◆ **Task to complete**: Up to and including the line with "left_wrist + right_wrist", reproduce the listing below exactly, beginning at its first line.

◆ **Given data**:

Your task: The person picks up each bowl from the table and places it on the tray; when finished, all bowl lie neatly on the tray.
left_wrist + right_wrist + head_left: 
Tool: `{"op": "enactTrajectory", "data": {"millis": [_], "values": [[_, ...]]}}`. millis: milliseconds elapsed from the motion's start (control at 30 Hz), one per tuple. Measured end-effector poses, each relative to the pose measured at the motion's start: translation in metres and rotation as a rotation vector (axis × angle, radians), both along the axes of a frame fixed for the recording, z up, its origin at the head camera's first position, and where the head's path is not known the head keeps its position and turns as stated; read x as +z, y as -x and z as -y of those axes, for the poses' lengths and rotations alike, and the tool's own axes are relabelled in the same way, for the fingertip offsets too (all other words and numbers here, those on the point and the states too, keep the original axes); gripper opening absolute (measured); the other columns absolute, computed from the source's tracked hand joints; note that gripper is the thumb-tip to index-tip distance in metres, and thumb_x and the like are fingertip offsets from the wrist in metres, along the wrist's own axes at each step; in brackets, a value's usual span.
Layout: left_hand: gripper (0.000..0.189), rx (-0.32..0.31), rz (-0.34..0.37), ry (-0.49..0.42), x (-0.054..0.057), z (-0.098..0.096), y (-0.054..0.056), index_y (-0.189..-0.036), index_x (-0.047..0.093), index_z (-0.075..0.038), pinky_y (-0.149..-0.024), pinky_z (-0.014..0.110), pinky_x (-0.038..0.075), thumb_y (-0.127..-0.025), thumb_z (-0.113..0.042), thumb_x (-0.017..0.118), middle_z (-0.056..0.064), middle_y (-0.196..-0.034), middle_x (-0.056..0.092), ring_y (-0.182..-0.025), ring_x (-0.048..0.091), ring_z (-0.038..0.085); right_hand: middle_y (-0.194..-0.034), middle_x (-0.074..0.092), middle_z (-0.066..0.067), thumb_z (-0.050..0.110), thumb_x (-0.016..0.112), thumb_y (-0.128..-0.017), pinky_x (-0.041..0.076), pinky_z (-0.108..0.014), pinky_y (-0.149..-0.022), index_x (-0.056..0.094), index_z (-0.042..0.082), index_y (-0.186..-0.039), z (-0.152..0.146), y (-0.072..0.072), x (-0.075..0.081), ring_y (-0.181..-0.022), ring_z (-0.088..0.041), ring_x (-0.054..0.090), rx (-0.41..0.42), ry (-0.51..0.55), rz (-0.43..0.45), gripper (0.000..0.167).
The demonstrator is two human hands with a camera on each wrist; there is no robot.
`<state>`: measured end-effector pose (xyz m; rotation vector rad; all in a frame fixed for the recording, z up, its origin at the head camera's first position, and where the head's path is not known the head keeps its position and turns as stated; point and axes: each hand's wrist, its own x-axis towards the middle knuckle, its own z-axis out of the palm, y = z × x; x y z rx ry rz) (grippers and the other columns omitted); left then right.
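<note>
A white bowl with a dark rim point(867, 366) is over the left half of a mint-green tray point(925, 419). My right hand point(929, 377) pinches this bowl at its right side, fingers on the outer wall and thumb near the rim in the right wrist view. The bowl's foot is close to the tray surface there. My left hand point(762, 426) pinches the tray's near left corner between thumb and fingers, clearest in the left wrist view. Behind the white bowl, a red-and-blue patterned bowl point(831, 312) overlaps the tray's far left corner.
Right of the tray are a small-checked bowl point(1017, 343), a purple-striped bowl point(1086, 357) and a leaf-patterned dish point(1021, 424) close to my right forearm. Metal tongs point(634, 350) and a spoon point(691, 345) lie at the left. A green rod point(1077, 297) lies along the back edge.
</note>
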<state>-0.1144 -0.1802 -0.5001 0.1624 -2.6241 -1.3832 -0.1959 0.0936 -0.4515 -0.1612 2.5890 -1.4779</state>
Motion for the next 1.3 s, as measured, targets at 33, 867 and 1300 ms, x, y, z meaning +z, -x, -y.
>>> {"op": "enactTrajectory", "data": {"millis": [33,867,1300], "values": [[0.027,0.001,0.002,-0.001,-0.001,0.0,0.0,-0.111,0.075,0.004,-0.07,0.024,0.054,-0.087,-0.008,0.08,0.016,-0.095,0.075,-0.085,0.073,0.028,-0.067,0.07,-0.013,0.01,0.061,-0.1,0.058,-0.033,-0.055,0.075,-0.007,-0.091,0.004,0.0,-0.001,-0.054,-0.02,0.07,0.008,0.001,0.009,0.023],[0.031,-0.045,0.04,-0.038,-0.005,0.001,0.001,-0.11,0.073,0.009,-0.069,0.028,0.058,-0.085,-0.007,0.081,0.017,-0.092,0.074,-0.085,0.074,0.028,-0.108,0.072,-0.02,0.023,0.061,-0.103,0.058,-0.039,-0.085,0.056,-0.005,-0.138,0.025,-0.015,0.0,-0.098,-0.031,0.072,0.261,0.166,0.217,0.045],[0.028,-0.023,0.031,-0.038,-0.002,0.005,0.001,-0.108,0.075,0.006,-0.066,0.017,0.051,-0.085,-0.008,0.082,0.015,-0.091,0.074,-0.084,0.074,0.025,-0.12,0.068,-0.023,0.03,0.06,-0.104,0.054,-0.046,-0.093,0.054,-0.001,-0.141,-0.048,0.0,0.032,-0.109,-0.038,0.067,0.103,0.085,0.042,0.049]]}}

◆ **Task response**:
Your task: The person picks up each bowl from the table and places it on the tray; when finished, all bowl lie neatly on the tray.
left_wrist + right_wrist + head_left: 

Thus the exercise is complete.